В каждой семье Пьер встречал одно и то же. Вначале — молодость с ее жизнерадостностью, мужественное трудолюбие. Потом — усталость: к чему вечно работать, если это все равно никогда не принесет тебе достатка? Мужчина запивал, чтобы урвать свою долю счастья, женщина забрасывала хозяйство и, случалось, тоже запивала, бросая детей на произвол судьбы. Гибельная среда, невежество и скученность довершали остальное. Но чаще всему виною оказывалась безработица: она не только опустошает копилку, она убивает мужество, приучает к праздности. Неделями мастерские пустуют, руки становятся вялыми. В огромном, лихорадочно-деятельном Париже немыслимо найти хоть какую-нибудь работу. Вечером мужчина возвращается в отчаянии: кому только он не предлагал свои услуги! Но ему не удалось наняться даже в подметальщики — охотников много, нужна протекция. Не правда ли, чудовищно: на мостовой большого города, который ослепляет блеском, оглушает звоном миллионов, человек ищет работы, чтобы поесть, и не находит, и голодает. Голодает его жена, голодают дети. Беспросветный, отупляющий голод, потом бунт; перед лицом величайшей несправедливости, обрекающей обездоленного, обессиленного труженика на голодную смерть, рвутся все социальные связи.

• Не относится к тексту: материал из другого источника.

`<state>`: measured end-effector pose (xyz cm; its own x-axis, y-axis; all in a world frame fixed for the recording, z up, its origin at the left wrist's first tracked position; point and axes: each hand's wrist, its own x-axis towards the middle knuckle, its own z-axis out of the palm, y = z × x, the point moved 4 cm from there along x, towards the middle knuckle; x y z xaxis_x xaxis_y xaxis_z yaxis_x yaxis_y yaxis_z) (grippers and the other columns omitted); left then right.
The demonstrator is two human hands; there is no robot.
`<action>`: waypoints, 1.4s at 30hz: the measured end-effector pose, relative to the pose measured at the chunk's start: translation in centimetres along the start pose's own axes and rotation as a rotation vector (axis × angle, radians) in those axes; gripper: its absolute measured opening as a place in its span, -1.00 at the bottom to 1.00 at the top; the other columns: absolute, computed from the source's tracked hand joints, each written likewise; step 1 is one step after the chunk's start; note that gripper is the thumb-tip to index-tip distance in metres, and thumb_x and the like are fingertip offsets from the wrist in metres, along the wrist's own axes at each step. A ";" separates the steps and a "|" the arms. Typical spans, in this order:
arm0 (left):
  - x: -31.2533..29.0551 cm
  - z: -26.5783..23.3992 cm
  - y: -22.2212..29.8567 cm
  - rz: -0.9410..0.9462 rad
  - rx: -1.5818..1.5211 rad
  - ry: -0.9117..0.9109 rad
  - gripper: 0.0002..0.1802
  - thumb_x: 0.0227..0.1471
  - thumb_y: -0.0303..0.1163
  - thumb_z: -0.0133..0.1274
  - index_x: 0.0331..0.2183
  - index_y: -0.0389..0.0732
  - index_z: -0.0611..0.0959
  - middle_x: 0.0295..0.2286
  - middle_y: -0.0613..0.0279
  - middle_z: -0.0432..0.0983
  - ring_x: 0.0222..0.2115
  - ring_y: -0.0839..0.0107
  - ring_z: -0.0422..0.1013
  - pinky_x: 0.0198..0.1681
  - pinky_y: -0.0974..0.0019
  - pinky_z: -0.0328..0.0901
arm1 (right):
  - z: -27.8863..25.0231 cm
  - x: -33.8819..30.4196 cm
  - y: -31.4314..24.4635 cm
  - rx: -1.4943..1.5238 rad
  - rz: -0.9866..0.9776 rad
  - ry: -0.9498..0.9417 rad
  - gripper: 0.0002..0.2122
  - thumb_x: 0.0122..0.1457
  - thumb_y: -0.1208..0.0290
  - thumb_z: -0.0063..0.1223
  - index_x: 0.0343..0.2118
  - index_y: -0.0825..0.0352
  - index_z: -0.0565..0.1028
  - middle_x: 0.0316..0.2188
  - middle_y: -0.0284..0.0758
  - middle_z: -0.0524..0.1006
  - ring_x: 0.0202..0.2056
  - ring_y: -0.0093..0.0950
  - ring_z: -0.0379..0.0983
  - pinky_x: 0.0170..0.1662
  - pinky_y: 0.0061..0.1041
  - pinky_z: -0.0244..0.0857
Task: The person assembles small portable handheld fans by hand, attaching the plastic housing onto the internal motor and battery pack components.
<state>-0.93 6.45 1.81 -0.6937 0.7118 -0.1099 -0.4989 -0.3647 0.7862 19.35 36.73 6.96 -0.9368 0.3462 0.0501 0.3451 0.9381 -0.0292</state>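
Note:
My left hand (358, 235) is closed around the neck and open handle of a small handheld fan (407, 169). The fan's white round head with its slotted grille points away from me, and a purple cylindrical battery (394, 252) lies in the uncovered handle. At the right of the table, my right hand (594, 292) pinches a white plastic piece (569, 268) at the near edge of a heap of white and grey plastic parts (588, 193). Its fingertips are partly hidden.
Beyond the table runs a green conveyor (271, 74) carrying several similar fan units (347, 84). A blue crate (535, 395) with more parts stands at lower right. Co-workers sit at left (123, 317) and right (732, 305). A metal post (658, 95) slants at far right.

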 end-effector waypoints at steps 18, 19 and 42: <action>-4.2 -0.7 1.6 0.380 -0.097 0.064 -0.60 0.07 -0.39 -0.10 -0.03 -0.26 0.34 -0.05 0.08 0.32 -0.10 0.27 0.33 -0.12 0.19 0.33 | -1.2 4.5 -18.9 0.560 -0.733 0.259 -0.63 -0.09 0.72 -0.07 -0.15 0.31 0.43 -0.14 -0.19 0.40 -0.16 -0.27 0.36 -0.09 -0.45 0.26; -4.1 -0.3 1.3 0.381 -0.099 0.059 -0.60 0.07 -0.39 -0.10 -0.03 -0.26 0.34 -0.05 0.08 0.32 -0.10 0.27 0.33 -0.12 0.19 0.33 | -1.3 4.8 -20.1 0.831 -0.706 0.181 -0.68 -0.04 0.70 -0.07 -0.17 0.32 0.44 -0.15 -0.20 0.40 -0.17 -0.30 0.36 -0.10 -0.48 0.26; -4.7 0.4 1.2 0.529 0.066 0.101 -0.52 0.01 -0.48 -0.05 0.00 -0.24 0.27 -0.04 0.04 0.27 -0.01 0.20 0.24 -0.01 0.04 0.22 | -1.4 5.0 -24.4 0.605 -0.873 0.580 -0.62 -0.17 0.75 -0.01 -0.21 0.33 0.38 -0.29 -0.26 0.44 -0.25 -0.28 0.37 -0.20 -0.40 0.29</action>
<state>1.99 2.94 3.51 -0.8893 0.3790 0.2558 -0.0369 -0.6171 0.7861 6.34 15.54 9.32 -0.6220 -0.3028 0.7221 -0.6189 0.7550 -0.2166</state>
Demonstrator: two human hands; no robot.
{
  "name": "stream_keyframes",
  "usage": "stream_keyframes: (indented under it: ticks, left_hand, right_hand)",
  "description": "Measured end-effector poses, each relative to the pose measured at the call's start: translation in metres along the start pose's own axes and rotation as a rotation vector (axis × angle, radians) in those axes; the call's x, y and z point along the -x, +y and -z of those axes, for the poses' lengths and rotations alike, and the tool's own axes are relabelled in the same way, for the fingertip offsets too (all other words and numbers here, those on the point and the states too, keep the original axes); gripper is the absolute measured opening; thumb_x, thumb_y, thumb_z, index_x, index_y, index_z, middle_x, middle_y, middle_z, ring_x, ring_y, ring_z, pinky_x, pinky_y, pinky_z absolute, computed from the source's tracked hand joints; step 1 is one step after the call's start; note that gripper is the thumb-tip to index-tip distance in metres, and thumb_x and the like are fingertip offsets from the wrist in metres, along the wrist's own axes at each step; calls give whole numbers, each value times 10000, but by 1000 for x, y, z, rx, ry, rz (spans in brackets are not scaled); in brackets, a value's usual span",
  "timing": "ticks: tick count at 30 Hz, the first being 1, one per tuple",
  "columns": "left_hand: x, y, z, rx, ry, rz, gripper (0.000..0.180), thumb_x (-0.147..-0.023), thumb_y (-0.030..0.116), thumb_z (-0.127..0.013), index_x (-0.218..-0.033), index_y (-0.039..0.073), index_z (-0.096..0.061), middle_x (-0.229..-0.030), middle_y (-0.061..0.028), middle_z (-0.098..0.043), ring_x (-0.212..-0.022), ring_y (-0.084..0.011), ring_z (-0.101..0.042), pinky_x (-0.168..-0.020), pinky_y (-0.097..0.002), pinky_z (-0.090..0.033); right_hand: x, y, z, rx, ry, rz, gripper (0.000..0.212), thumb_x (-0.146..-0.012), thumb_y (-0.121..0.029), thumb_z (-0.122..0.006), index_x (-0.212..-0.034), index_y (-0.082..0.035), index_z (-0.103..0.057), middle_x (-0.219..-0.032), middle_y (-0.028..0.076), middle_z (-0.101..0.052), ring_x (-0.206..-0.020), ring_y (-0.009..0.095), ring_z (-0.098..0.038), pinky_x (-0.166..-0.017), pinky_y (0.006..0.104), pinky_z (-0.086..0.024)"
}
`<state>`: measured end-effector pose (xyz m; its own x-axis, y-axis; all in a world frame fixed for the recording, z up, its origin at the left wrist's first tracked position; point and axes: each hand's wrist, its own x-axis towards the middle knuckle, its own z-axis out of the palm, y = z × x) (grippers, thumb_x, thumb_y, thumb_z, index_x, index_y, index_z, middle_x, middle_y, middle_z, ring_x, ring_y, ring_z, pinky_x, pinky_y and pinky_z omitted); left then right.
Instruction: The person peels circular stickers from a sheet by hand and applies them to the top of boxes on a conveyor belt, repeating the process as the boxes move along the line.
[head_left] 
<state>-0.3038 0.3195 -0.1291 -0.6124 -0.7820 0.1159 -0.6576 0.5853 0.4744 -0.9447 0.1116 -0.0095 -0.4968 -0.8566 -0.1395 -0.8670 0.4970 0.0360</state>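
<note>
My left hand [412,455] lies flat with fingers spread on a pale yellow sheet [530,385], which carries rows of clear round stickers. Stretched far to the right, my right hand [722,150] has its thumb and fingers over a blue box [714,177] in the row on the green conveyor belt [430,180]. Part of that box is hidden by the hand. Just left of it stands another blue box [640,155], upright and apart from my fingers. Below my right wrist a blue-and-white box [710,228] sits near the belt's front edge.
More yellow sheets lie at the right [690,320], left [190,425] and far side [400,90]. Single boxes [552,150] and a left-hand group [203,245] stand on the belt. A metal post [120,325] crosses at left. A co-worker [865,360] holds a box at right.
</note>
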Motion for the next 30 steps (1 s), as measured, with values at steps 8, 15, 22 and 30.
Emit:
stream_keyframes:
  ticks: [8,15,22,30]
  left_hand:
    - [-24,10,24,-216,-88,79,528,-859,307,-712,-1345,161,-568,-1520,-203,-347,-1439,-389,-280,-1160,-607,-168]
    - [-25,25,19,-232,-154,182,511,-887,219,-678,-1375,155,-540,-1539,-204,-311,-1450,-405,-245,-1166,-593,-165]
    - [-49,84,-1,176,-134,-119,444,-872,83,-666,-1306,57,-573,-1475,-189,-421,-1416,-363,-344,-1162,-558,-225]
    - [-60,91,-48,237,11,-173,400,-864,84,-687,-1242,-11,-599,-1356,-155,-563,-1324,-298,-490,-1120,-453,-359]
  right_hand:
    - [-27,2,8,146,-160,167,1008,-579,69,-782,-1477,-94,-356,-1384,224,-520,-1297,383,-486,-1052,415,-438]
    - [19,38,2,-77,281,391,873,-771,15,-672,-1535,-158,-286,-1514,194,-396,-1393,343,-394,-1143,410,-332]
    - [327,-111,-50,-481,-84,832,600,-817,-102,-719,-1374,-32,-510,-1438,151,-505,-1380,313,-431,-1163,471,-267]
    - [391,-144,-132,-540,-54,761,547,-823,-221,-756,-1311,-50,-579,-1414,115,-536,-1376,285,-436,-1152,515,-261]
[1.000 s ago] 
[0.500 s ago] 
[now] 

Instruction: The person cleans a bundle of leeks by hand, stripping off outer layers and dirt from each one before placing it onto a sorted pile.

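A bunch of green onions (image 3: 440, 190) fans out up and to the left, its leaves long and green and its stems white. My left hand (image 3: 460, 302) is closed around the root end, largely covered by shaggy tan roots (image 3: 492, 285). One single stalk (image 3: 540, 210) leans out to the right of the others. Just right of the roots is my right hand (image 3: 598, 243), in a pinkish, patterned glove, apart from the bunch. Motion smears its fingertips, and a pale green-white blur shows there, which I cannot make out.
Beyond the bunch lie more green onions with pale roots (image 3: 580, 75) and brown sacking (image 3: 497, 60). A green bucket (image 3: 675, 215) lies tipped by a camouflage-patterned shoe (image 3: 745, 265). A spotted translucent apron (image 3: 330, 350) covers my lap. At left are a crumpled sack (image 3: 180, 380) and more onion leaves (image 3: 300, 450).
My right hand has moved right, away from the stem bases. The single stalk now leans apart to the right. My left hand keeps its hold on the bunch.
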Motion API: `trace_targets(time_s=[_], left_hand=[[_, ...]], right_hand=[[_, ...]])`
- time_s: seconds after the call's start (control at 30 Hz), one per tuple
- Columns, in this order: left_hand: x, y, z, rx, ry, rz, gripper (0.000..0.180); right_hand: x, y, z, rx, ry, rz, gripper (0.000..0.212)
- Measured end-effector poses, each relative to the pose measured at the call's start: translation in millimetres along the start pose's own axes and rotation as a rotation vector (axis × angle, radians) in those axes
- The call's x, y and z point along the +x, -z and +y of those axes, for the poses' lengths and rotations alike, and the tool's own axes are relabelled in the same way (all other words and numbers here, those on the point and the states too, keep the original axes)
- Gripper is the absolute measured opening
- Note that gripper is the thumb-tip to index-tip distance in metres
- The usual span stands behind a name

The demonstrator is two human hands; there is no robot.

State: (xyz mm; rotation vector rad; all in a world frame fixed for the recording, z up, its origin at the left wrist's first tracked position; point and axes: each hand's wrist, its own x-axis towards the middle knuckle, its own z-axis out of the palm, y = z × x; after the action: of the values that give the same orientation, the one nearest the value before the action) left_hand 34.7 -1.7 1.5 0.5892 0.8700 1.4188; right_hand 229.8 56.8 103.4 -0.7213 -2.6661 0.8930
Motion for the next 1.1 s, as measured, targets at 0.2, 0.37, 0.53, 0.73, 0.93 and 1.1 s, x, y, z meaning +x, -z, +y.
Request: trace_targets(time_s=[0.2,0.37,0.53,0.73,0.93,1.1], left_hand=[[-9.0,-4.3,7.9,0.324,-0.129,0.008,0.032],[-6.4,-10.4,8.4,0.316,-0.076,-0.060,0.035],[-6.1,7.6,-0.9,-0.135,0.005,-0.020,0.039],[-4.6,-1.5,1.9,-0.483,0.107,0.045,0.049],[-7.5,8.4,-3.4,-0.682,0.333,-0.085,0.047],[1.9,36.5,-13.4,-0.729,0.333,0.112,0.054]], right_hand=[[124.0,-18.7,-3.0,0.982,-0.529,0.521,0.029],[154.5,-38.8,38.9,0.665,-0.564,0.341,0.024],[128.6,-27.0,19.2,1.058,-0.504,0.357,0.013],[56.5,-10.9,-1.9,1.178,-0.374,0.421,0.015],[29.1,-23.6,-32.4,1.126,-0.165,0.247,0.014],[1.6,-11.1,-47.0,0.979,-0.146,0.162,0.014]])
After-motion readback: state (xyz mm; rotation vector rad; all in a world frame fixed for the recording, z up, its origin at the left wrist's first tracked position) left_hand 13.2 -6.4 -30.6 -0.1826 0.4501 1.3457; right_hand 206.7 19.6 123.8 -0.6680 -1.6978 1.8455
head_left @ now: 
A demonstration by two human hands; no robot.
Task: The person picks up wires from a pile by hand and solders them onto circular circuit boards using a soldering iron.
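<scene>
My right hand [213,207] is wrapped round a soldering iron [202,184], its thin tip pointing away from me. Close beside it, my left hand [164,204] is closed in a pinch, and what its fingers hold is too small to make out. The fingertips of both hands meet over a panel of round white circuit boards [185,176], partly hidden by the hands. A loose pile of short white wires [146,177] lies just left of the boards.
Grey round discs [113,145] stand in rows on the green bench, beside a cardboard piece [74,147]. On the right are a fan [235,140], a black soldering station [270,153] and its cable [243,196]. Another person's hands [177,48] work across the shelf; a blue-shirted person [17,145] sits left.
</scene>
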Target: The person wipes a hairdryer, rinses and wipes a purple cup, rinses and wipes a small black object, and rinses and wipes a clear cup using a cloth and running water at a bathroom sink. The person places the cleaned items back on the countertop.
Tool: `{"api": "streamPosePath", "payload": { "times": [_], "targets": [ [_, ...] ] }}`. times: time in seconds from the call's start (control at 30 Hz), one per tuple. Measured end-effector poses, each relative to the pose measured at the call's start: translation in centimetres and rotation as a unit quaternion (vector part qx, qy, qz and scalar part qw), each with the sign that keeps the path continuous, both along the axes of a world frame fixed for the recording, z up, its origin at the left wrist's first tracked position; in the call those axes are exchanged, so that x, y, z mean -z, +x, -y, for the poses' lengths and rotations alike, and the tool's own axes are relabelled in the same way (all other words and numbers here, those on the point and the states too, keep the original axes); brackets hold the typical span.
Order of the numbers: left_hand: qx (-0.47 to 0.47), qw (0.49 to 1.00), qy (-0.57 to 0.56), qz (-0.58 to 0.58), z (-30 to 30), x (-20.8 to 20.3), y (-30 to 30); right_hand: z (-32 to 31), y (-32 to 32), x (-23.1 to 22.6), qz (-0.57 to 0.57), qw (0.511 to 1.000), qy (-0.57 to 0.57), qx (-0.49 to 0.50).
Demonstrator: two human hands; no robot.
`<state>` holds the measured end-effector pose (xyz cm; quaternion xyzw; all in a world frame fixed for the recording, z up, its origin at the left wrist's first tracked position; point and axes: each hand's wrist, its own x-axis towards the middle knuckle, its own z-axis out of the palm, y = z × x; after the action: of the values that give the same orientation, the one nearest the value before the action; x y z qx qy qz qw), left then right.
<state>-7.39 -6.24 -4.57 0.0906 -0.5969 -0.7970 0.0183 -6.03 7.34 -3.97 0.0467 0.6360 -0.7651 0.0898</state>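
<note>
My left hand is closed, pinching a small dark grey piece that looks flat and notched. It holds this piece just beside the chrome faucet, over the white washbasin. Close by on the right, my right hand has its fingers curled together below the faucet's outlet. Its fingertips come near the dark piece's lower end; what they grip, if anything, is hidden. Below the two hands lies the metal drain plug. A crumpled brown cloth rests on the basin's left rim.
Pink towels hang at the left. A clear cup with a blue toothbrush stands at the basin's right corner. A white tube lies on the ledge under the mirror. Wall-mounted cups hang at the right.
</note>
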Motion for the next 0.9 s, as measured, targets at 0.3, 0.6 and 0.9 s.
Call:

На каком нищенском ложе, на каком чердаке встретит свой смертный час старый рабочий, чьи мускулы истощены тяжким полувековым трудом, не позволившим ему сберечь ни единого су? Не лучше ли было прикончить его ударом обуха, как изнуренную трудом вьючную скотину, в тот самый день, когда, лишась работы, он лишился и средств к пропитанию? Почти все эти несчастные умирали на больничной койке. Иные исчезали невесть куда, словно унесенные грязным уличным потоком. Как-то утром в мерзкой хибарке Пьер обнаружил мертвеца: человек скончался от голода, он уже неделю лежал, забытый всеми, на сгнившей соломе, и лицо его было обглодано крысами.